Israel’s wars are now out of control — and its defenders hysterical

The first anniversary of the October 7 Hamas attack on Israel was followed by another first anniversary: the collapse last year of the proposed Israel-Saudi Arabia peace agreement. Due to be signed in October 2023, the proposal had followed agreements with UAE and Bahrain, but they were mere prelude. The Saudi agreement was to be the big one. It would mark an end to something that had been withering for decades: pan-Arabism and solidarity with the Palestinians.

The widening divisions were in part diverging fortunes. The Arab monarchies were no longer ex-colonies or client statelets that had struck it rich. They were now high-tech surveillance cities, much like Israel, invested in ultra-tech possibilities. Whatever popular solidarity remained with the Palestinians on the Arab “street”, it was not shared by their leaders. 
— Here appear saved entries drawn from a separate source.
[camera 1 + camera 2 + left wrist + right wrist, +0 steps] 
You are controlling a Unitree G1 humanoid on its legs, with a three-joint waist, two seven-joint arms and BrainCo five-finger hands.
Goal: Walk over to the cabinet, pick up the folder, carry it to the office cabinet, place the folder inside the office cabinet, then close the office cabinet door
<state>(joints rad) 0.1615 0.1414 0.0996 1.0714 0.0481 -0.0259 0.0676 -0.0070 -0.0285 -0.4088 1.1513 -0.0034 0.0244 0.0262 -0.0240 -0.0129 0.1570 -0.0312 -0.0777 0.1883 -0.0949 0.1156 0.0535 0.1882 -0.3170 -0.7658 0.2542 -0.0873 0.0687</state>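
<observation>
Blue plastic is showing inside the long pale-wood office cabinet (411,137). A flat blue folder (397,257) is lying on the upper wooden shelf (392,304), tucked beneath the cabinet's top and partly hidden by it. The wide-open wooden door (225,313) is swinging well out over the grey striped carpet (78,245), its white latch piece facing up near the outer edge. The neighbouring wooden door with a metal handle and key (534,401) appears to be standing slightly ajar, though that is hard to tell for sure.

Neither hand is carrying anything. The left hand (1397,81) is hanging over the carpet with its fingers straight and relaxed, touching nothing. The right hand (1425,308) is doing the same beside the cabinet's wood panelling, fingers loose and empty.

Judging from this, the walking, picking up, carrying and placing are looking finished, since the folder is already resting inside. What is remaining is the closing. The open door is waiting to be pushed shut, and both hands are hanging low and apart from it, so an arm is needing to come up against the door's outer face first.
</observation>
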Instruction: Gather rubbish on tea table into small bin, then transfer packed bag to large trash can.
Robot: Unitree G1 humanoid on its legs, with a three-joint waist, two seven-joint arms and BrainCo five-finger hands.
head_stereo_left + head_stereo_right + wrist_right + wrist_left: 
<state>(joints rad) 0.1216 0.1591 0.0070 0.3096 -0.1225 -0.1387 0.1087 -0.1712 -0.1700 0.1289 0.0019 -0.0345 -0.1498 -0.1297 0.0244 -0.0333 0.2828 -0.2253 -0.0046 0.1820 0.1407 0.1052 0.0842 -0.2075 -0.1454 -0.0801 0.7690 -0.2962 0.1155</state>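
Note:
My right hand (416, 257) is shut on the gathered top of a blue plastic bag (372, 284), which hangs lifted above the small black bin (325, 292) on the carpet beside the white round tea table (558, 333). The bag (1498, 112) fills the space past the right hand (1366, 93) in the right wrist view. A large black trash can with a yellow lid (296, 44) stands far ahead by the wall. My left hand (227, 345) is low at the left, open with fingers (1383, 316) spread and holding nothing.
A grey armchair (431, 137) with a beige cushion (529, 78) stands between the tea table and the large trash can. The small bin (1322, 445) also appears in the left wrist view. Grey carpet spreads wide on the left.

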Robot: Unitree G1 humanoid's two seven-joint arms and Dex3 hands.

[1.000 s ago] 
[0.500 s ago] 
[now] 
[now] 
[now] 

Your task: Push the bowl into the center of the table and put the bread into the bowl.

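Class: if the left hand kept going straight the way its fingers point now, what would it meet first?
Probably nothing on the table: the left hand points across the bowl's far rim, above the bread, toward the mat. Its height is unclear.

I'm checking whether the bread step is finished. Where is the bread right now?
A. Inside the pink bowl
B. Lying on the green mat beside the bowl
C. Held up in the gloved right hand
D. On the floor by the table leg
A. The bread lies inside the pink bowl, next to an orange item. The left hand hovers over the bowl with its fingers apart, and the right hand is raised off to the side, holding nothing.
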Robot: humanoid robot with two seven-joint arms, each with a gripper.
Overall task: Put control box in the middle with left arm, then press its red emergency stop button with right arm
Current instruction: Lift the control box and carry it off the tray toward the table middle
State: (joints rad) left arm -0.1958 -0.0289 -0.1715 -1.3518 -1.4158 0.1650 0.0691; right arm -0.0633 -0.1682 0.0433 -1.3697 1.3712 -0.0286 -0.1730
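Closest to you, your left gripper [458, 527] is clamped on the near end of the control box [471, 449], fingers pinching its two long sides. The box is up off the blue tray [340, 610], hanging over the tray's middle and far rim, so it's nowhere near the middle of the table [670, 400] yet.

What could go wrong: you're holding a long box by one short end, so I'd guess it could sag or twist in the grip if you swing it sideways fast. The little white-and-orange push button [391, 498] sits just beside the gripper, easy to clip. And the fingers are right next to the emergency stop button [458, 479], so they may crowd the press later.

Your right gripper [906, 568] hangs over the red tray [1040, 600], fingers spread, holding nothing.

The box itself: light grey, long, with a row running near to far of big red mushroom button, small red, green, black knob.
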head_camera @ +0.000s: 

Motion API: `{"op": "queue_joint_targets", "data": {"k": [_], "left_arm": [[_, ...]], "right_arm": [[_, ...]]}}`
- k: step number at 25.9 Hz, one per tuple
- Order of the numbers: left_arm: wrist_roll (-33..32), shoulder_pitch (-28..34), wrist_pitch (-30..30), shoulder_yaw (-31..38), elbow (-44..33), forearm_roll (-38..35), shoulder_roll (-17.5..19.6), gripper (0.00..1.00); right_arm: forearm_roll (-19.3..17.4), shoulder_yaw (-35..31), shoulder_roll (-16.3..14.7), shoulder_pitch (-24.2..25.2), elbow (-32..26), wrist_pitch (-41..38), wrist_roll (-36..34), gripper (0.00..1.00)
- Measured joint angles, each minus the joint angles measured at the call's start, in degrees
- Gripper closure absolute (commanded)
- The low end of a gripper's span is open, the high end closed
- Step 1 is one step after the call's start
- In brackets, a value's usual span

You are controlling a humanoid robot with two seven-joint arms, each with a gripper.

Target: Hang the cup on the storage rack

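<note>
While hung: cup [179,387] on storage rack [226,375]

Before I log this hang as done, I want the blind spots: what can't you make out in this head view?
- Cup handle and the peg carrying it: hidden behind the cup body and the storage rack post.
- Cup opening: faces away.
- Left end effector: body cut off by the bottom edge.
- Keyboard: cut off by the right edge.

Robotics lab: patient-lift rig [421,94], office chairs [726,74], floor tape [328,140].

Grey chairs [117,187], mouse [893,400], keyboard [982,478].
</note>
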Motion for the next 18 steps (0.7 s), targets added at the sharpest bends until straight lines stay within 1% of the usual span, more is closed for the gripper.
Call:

But all that was the mere precondition for the deal’s main purpose: to consolidate a bloc in preparation against Iran, a Zionist-Sunni alliance against the centre of Shi’ite Islam. The agreement would have sealed off possibilities for the Palestinians and reoriented the Middle East. 

It seems obvious the October 7 attack was designed to make the Israel-Saudi agreement impossible — and it was indeed later discontinued as a renewed anger built across the Arab world and leaders became fearful of their people. The core of the Hamas raid appears to have been directed at Israeli military targets, but the civilian atrocities were presumably part of the plan: to instigate an event that could not be negotiated away. 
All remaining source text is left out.